As you learn in the video below (and you really should watch the video — he does a better job of telling the power of this song than I possibly could), the song was written out of loss. Specifically, JMM lost one of his best friends overnight to injuries sustained in a really bad car crash. He was angry and really broken up by that, crying out to God, and God’s powerful love overwhelmed him. While God does not promise to remove the bad parts of life — in fact, He tells us we will have angering, confusing, awful times in our lives — He does promise to cover us with His love. And oh, what love it is.

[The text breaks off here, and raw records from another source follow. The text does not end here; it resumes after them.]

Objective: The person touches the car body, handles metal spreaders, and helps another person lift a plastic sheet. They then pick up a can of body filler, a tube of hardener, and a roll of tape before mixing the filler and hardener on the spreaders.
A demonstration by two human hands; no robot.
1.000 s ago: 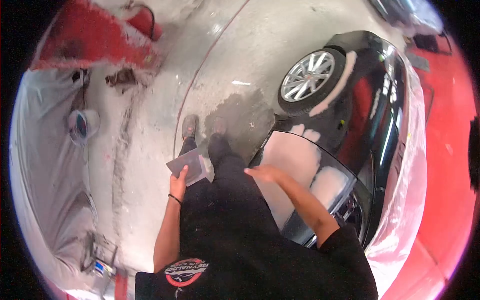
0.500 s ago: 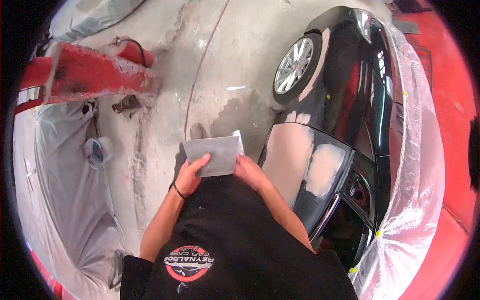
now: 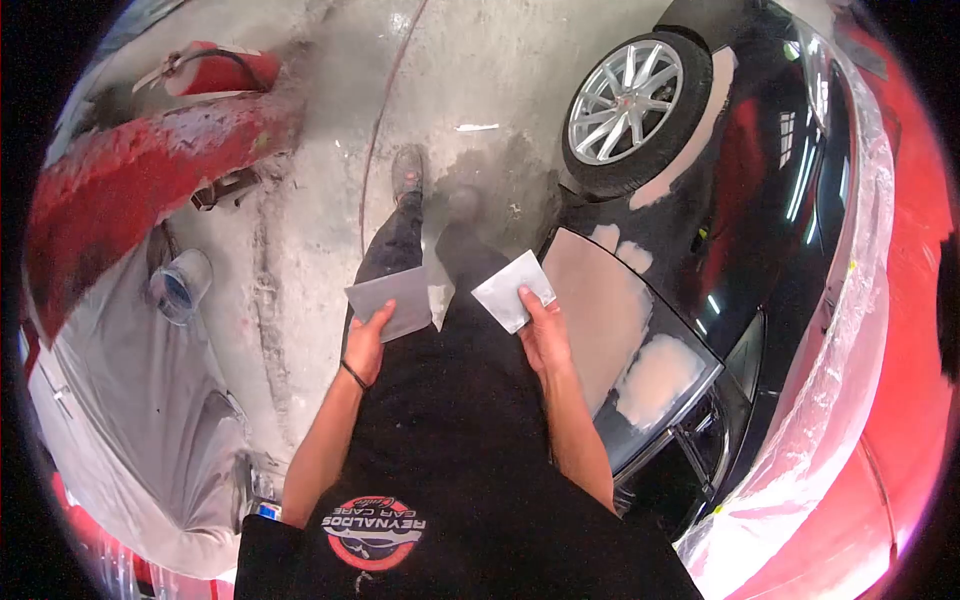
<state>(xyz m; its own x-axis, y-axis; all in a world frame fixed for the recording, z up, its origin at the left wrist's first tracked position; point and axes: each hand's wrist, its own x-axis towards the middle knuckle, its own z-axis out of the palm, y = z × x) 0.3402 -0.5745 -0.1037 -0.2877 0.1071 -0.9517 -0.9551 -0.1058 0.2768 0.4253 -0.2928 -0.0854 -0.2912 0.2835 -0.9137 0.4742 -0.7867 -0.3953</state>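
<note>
My left hand (image 3: 366,340) is closed on a grey sheet of what looks like sandpaper (image 3: 408,300), its thumb lying across the face. In my right hand (image 3: 546,336) is a smaller, whitish folded sheet (image 3: 503,291), pinched under the thumb. The two pieces are apart, both held over my legs. To the right stands a black car (image 3: 740,190), with a broad beige patch (image 3: 590,300) on its door and a smaller patch (image 3: 660,380) beside it. My right hand is near the door without touching it.
A silver-spoked wheel (image 3: 625,105) and clear plastic sheeting (image 3: 800,430) are on the right. To the left are a red painted beam (image 3: 150,180), a bucket (image 3: 183,287) and a grey cover (image 3: 130,400). A thin hose (image 3: 383,110) crosses the concrete floor.
My hands have moved apart. The whitish folded sheet, mostly behind the grey one before, is now separate in my right hand. My view has tilted, bringing my legs and shoes into sight.
</note>
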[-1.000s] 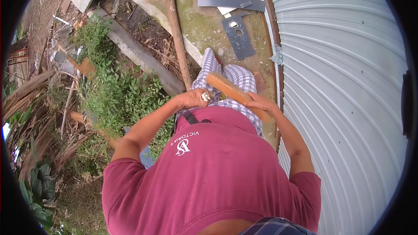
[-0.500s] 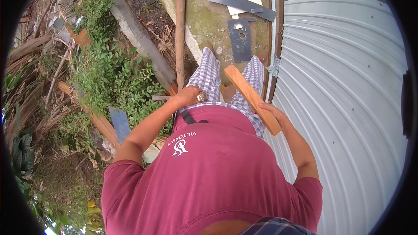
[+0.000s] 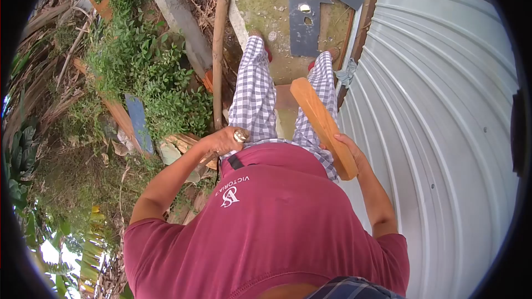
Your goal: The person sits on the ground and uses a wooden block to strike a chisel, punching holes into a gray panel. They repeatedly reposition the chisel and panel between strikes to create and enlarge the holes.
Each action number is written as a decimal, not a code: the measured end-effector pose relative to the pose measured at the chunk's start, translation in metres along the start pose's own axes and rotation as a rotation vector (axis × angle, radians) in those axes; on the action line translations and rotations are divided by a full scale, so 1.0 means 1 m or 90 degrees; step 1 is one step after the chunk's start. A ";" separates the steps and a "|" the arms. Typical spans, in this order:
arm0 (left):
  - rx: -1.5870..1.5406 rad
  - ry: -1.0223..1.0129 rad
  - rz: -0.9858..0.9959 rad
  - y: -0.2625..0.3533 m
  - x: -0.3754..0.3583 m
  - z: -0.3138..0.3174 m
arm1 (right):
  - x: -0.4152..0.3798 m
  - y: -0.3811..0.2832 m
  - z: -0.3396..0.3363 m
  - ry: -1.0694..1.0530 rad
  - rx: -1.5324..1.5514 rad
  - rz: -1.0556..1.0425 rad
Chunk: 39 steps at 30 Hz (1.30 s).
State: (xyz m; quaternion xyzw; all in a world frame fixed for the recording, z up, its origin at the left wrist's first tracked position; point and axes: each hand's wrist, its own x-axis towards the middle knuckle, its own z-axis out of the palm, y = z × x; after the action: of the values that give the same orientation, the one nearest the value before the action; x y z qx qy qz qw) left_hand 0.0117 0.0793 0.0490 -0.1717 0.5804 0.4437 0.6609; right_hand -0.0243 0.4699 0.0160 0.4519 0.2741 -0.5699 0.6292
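My right hand [image 3: 350, 152] grips a short, thick wooden board [image 3: 323, 124] near its lower end. The board is smooth, orange-brown and tilted in front of my right thigh, its far end pointing toward my feet. At my left hip, my left hand [image 3: 224, 140] is closed around an object with a shiny, rounded metal end [image 3: 240, 135]; the fingers hide most of it, and I cannot tell its kind. Checkered trousers [image 3: 252, 94] and a maroon shirt [image 3: 288, 205] lie behind both hands.
Corrugated metal sheeting [image 3: 426, 94] runs along the right. A long wooden pole [image 3: 221, 50] and a concrete beam [image 3: 180, 16] lie left of my legs, beside leafy plants [image 3: 149, 77]. Ahead on the mossy ground are a dark panel with holes [image 3: 305, 27] and other flat offcuts.
The view has shifted, and the panels ahead sit higher in it. My left hand has moved slightly left and down. The board stays in my right hand, a little more upright.
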 end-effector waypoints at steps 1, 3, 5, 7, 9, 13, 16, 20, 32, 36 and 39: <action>-0.012 -0.001 -0.003 0.001 0.004 0.003 | 0.002 -0.003 -0.006 0.003 -0.006 0.011; 0.005 -0.016 -0.050 0.000 0.011 -0.001 | 0.012 -0.009 -0.010 -0.003 -0.052 0.028; 0.051 0.031 0.007 0.001 0.030 -0.016 | 0.036 -0.021 -0.019 -0.020 -0.108 -0.001; 0.285 0.227 0.073 0.000 0.069 -0.043 | 0.066 -0.034 -0.033 -0.049 -0.173 -0.095; 0.337 0.382 0.099 0.030 0.102 -0.090 | 0.106 -0.057 -0.039 -0.019 -0.206 -0.205; 0.243 0.650 0.290 0.055 0.175 -0.184 | 0.172 -0.128 -0.027 0.088 -0.245 -0.375; 0.188 0.804 0.449 0.059 0.224 -0.218 | 0.219 -0.169 -0.018 0.138 -0.211 -0.468; -0.006 0.786 0.509 0.063 0.279 -0.213 | 0.268 -0.215 -0.019 0.262 -0.223 -0.557; -0.196 0.647 0.586 -0.004 0.421 -0.182 | 0.295 -0.238 -0.017 0.410 -0.436 -0.609; -0.140 0.644 0.619 0.008 0.398 -0.204 | 0.284 -0.264 -0.016 0.458 -0.599 -0.656; 0.053 0.836 0.597 -0.009 0.411 -0.226 | 0.295 -0.300 -0.018 0.515 -0.714 -0.732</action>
State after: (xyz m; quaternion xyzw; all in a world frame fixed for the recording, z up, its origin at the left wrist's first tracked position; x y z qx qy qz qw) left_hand -0.1477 0.0659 -0.3923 -0.1110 0.8779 0.4613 -0.0641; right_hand -0.2519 0.3645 -0.3228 0.0373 0.8964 -0.3767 0.2304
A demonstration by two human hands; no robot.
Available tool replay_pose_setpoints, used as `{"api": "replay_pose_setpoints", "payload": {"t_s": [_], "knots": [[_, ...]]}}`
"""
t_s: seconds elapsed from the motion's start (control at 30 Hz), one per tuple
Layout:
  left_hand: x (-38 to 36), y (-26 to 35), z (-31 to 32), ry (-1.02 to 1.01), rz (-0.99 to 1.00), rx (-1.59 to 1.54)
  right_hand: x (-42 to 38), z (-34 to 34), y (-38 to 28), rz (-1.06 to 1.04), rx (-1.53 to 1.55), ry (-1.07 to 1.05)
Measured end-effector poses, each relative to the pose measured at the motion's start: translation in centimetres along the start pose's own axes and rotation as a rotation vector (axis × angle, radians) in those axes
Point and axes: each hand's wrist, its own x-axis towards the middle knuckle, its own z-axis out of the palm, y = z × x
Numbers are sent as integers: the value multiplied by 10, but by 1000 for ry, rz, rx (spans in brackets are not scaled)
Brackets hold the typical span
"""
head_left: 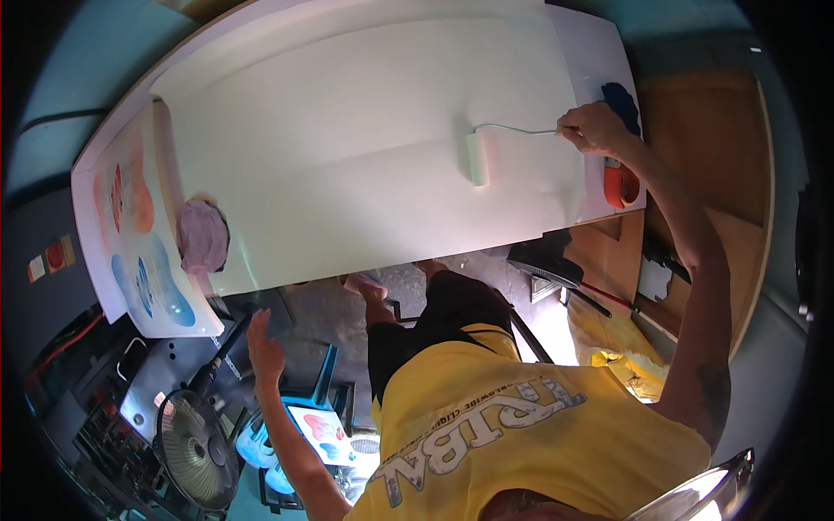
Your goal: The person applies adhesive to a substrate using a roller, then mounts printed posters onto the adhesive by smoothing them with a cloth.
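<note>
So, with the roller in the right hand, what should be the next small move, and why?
Probably a gentle roll to the left: the right hand holds the roller, which lies across that direction, and much of the white surface stretches to its left. The pink cloth sits well away, near the left end.

Right hand (595,128) holds roller (477,160), apparently touching white sheet (330,113).

Small workshop, by look — worktable (601,54), hand roller (478,160), red tape (613,187), printed panel (139,239)
</note>
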Motion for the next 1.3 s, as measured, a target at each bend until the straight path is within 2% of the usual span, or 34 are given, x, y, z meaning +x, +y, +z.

The song is filled with wonderful imagery. The very first verse starts like this: He is jealous for me / Loves like a hurricane / I am a tree / Bending beneath / The weight of his wind and mercy. Can you picture that? How can you help but not? A tree — solid, heavy, immovable — being overcome by the smothering, all-encompassing weight of a hurricane’s winds and rain. That is the love of our God. We may think we have things figured out, we may think “Hey God, I got this!” And yet his love is like that hurricane that just doesn’t let up.
The other half of that verse: When all of a sudden / I am unaware of these / Afflictions eclipsed by glory / And I realize how beautiful you are / And how great your affections are for me.
Wow. My job is to write about those words, and yet words are almost escaping me right now. My afflictions — my pain, my suffering, my loss, my life — are eclipsed — obliterated! — by His glory. His hurricane-like glory and love. When we are finally able to see past our present suffering, we can then see how beautiful He is. That last line, then, is the clincher: How great your affections are for me. Only once we see the heart of our God loving us through our struggles can we truly realize that it’s okay to be upset, it’s okay to cry, it’s okay to be broken. With the knowledge that He’s always there to pick us back up and love us back through the process of being made whole again through his Son, with that knowledge, we can get through it. Whatever it is.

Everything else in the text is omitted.